Sgt. Thompson, assigned to the 3rd Stryker Brigade Combat Team of the Second Infantry Division, was first deployed to Iraq in November 2003. When his unit returned to the United States one year later, he immediately started hearing rumors of redeployment and stop-loss—the military’s age-old policy that compels soldiers to continue serving during wartime, even after their contract expires. Four months later, the rumors were confirmed and Thompson was stop-lossed. Despite exhibiting signs of combat-related depression—uncontrolled anger and heavy drinking, for which he was repeatedly disciplined—Thompson redeployed to Iraq on June 28, 2006, exactly one day after his contract with the Army expired.

This April, while stationed in Baghdad, Thompson received another surprise. This second, involuntary tour would be extended by three months, as part of the Pentagon’s new policy that the Army’s standard tour of duty would be extended from 12 to 15 months. The news was devastating.

“I felt that I’d given everything I had to give,” Thompson says. “I felt that I’d pushed myself to the brink of insanity and back and that still wasn’t enough.
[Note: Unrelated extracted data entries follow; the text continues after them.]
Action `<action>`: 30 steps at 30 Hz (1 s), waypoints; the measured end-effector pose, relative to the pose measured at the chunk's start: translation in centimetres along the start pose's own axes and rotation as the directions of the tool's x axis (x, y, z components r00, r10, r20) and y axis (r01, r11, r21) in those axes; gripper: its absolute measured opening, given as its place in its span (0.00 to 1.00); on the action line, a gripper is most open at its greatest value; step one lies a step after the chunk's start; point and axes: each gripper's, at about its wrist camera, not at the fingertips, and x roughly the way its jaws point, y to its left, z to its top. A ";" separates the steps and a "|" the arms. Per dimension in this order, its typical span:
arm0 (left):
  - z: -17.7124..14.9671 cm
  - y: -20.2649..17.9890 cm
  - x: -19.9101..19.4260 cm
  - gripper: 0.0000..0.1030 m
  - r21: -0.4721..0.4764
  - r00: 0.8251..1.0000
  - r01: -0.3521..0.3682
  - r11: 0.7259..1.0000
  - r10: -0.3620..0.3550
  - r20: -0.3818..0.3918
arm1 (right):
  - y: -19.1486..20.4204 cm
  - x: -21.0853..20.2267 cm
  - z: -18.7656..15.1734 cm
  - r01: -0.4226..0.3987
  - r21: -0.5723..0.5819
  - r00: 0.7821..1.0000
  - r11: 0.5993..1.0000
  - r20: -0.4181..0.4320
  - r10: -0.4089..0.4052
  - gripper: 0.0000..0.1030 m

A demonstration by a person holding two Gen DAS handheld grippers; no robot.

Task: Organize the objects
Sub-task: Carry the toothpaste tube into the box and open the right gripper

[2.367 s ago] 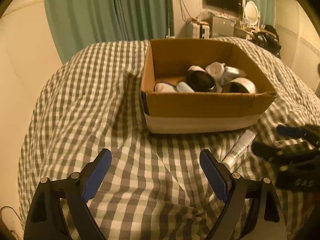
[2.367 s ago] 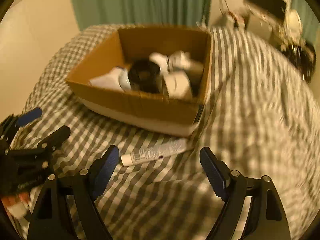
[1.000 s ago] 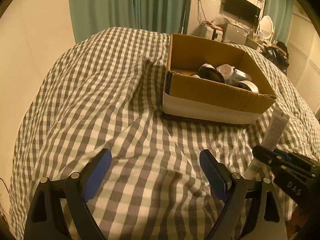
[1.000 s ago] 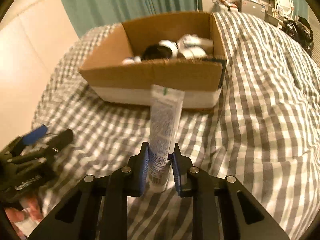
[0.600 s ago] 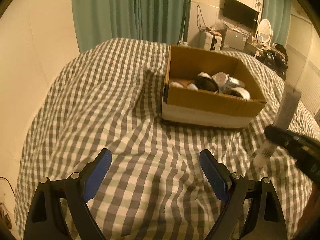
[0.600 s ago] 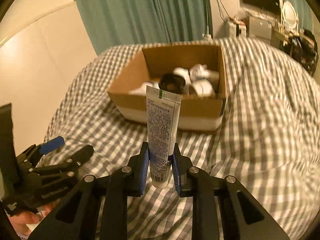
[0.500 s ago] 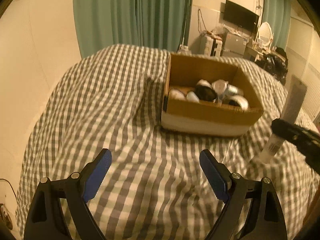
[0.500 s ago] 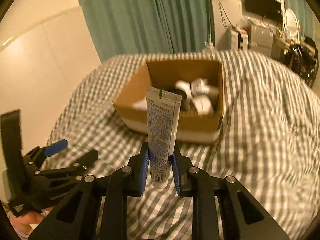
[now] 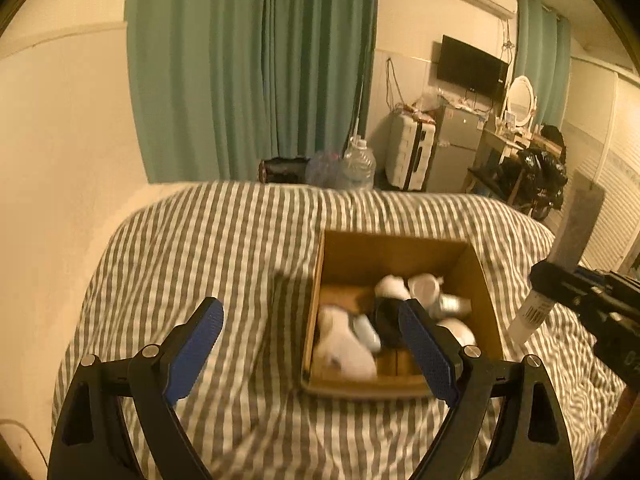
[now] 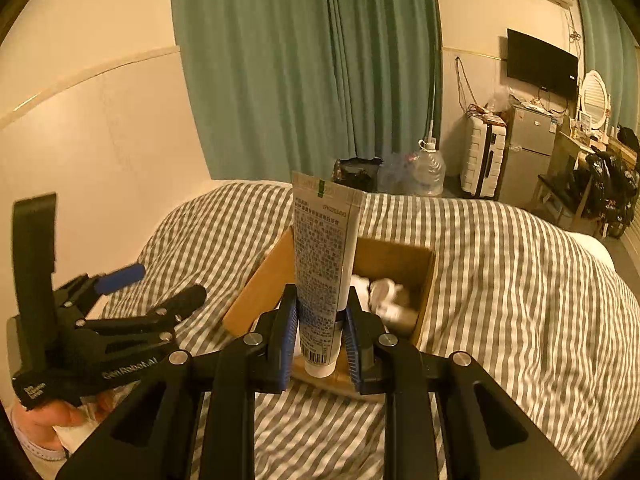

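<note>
A brown cardboard box (image 9: 396, 244) sits on the checked bed cover and holds several white and black containers (image 9: 384, 320). My right gripper (image 10: 322, 330) is shut on a white tube (image 10: 324, 264) and holds it upright, high above the near edge of the box (image 10: 400, 258). The tube (image 9: 568, 252) and right gripper also show at the right of the left wrist view. My left gripper (image 9: 310, 344) is open and empty, raised above the bed in front of the box; it shows at the left of the right wrist view (image 10: 120, 308).
The bed with the grey-and-white checked cover (image 9: 208, 248) fills the foreground. Green curtains (image 9: 256, 64) hang behind it. Water jugs (image 10: 428, 168), a white suitcase (image 10: 482, 156), a small fridge (image 10: 528, 144) and a wall TV (image 10: 540, 62) stand at the back right.
My right gripper closed on the tube lying in front of the box and lifted it upright. Both grippers have risen and the view now looks down on the box from higher up.
</note>
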 end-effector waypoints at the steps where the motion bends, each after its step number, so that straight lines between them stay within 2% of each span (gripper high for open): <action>1: 0.5 0.0 0.6 0.90 0.009 1.000 -0.001 1.000 0.001 0.004 | -0.2 0.6 0.5 0.000 -0.003 1.000 1.000 -0.004 0.000 0.20; 8: 1.8 -0.3 6.1 0.89 0.046 1.000 0.016 0.999 -0.016 0.000 | -2.0 7.5 2.2 -0.013 -0.019 0.994 1.000 -0.109 0.011 0.20; 14: 0.5 0.2 10.8 0.89 -0.009 0.998 0.019 1.000 -0.019 -0.051 | -3.6 13.5 -0.3 -0.065 0.015 0.973 0.998 -0.219 0.067 0.20; 20: 0.1 0.5 12.4 0.89 -0.027 0.996 0.059 0.998 -0.060 -0.061 | -5.4 17.1 -1.6 -0.064 0.053 0.964 0.997 -0.254 0.076 0.21; 25: -0.1 0.7 12.1 0.89 -0.019 0.997 0.055 0.998 -0.056 -0.046 | -6.0 17.4 -1.7 -0.054 0.075 0.966 0.996 -0.249 0.071 0.21; 26: -0.2 0.7 11.8 0.89 -0.021 0.997 0.063 0.998 -0.064 -0.045 | -6.0 17.2 -1.7 -0.051 0.077 0.967 0.996 -0.245 0.068 0.24; 28: -0.3 0.7 11.0 0.90 -0.017 0.997 0.066 0.998 -0.067 -0.043 | -6.0 16.5 -1.3 -0.046 0.086 0.971 0.995 -0.230 0.065 0.48; 30: -0.5 0.5 10.1 0.90 -0.007 0.998 0.060 0.998 -0.060 -0.035 | -5.6 15.3 -0.5 -0.026 0.095 0.977 0.995 -0.207 0.046 0.55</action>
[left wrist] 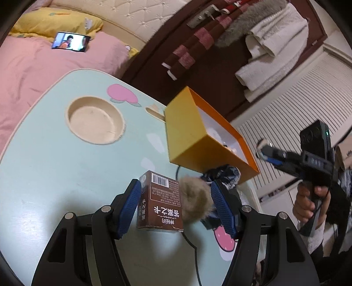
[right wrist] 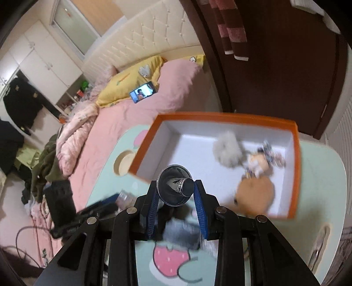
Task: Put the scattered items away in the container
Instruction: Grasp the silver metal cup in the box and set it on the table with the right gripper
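Bedroom. Pink-quilted bed (right wrist: 132, 123) with cream tufted headboard (right wrist: 154, 33), yellow pillow (left wrist: 55, 21), lit phone (left wrist: 70, 41) on quilt. Dark brown door (right wrist: 286, 66) hung with towels (left wrist: 275, 44). White wardrobe (right wrist: 44, 59) far left. Mint-green table (left wrist: 55, 165) beside bed.

Right hand-held gripper (right wrist: 176, 187) clamped on a shiny metal cup (right wrist: 175, 186), mouth facing the camera, at the near-left corner of the orange box (right wrist: 224, 116). Inside the box: grey pompom (right wrist: 227, 149), blurred toy (right wrist: 259, 164), tan round plush (right wrist: 256, 193). Box sits on the mint worktop (right wrist: 319, 176).
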Demonstrator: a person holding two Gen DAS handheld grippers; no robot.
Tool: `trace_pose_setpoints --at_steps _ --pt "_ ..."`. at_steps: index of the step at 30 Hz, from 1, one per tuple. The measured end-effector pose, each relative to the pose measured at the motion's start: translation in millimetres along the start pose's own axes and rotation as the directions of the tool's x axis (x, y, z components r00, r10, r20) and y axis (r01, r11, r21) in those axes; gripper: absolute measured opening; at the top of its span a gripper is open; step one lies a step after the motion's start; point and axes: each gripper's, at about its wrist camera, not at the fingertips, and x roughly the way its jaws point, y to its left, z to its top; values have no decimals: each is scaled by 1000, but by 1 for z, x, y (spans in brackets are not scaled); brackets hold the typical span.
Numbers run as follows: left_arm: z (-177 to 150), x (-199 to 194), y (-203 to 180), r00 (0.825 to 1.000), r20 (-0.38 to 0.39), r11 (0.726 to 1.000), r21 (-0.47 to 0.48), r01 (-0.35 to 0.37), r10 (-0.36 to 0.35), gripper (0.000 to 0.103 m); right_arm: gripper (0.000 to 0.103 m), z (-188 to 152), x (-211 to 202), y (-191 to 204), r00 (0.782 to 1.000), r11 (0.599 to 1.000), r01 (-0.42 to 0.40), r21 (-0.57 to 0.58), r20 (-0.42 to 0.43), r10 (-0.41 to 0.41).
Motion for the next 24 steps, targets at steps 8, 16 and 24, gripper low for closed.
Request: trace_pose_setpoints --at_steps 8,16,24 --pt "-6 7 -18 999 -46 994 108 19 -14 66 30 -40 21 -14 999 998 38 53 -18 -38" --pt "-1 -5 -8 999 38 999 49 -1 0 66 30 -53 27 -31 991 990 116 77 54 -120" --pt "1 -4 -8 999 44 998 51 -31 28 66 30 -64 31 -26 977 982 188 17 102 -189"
I fought in a war I didn’t agree with, but I’d taken an oath saying that I would serve, so I did. I felt used up.”

The Pentagon made this decision in spite of a growing body of medical research—all of which was available before the policy change—that shows longer tours are a primary cause of combat-related stress. Research also shows longer tours increase the psychological impact of traumatic experiences on soldiers, correlate to an increase in combat ethics violations, and put intense strains on military families. In short, increasing the length of deployment puts American soldiers, their families and Iraqis in danger.